How to remove special characters in column with MySQL?

Question

I participate in a project and met a bad design by others,we have a table called task and each task has many users,the task table is as below:

+----------------+---------------+------+-----+---------+-------+
| Field          | Type          | Null | Key | Default | Extra |
+----------------+---------------+------+-----+---------+-------+
| id             | varchar(40)   | NO   | PRI | NULL    |       |
| name           | varchar(100)  | YES  |     | NULL    |       |
| task_users     | varchar(1000) | YES  |     | NULL    |       |

and the user is stored like aaa,bbb,ccc in task_users column,which means many user id are put into one column,I know this a very bad design but since it's an old project,I can not modify the table design.

Now I have a problem,if the user is deleted,how can I remove it from the task_users column?

the user id is generated by UUID and it's at fixed length with 32 characters,so each user id is unique,such as 40cf5f01eb2f4d2c954412f27b3bf6eb,but the problem is that the user id may appaer in any position of the task_users column,so I do not know how to remove it

aaa,40cf5f01eb2f4d2c954412f27b3bf6eb,bbb -- in center
40cf5f01eb2f4d2c954412f27b3bf6eb,aaa,bbb -- in head
aaa,bbb,40cf5f01eb2f4d2c954412f27b3bf6eb -- in end

when remove the user id,the updated result is like

   aaa,bbb

I want to know can we use one update sql to remove the specified user id and still keep the same data format?

Note:I am doing it in a MySQL stored procedure,additional variable may be helpful,but I still want to just use one sql to do it,the MySQL version is 5.0

Thanks in advance!

You could use [`REGEXP_REPLACE()`](https://dev.mysql.com/doc/refman/8.0/en/regexp.html#function_regexp-replace) function to replace specified user identificator with empty string. — Alexander, Jan 10 '19 at 04:26
@Alexander Can you add an example? I have considered using regex,but the key point is how to keep the same format,it's not just simple replace it with empty,since this will add duplicate `,` — flyingfox, Jan 10 '19 at 04:29
@Alexander it's doesn't matter,I am very painful with this bad table design — flyingfox, Jan 10 '19 at 04:56

Tim Biegeleisen · Accepted Answer · 2019-01-10T06:13:44.633

4

I think we can do this with a single query:

UPDATE yourTable
SET task_users = SUBSTRING(
    REPLACE(CONCAT(',', task_users, ','), CONCAT(',', uid, ','), ','),
    2,
    LENGTH(task_users) - LENGTH(uid) - 1)
WHERE task_users REGEXP CONCAT('[[:<:]]', uid, '[[:>:]]');

Here is a link to a demo (to be used only for testing purposes):

Demo

This answer uses a trick, by which we append commas to the start and end of the task_users string. Then, we compare a given user ID by also appending commas to its start and end. If a match is found, we replace with just a single comma. But, this leaves the replacement still with its starting and ending commas, so we remove those with a substring operation.

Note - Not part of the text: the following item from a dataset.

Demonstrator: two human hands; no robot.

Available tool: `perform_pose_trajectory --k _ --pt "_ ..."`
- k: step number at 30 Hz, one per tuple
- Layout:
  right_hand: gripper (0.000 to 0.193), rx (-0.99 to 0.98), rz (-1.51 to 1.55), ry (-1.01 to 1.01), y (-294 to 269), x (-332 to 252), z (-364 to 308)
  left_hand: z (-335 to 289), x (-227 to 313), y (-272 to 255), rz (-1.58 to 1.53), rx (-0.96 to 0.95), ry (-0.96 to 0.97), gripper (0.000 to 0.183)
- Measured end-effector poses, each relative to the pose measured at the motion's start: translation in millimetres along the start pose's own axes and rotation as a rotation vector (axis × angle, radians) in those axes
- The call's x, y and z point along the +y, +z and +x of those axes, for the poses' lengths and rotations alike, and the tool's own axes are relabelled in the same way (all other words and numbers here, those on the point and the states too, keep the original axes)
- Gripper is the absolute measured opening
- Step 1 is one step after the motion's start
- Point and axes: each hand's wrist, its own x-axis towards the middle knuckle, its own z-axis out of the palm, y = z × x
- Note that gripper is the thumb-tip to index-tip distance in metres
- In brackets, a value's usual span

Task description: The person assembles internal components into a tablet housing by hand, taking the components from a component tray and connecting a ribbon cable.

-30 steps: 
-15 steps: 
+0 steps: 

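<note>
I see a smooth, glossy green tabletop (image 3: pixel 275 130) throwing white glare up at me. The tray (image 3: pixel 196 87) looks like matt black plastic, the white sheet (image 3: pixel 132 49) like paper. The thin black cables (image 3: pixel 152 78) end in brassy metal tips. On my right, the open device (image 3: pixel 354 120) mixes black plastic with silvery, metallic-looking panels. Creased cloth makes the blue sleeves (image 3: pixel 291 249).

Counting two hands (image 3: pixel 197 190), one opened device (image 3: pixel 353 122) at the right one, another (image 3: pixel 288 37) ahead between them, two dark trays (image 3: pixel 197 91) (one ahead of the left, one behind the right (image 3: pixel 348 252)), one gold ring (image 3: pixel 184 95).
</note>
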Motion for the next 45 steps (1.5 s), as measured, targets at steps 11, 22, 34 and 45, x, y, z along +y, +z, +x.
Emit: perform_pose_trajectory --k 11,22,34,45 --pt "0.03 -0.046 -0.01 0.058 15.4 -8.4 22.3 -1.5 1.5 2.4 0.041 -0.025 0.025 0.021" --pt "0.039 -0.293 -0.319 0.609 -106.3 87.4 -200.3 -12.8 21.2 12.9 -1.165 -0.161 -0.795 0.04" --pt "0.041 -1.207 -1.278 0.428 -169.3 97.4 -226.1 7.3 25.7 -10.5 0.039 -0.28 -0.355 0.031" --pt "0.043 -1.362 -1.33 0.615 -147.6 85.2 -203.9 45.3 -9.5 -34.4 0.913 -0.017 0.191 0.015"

SQL Olympics aside, hopefully you can see by the complexity of these answers that working with CSV data in a SQL database can be a real headache. Maybe you can even use this page as evidence to your colleagues that the table design needs to change.

edited Jan 10 '19 at 06:13

answered Jan 10 '19 at 05:28

Tim Biegeleisen

502,043
27
286
360

Oh, that's clever. Similar to what you see searching HTML class attributes with XPath, ie wrapping the entire string in the delimiter. – Phil Jan 10 '19 at 05:31
1

@Phil I couldn't get anything to work with your SQLFiddle demo (typical behavior), but I did get it working with Rextester. Check the demo link if you are interested. – Tim Biegeleisen Jan 10 '19 at 05:43
1

SQLFiddle is flakey most of the time but here's your answer as a demo there ~ http://sqlfiddle.com/#!9/bd4bb/1 (with UPDATE instead of SELECT) – Phil Jan 10 '19 at 05:52
@TimBiegeleisen That's the answer that I want,thanks a lot! – flyingfox Jan 10 '19 at 08:34

Phil · Answer 2 · 2019-01-10T05:30:11.460

Try this CASE expression where uid is the argument to your stored procedure...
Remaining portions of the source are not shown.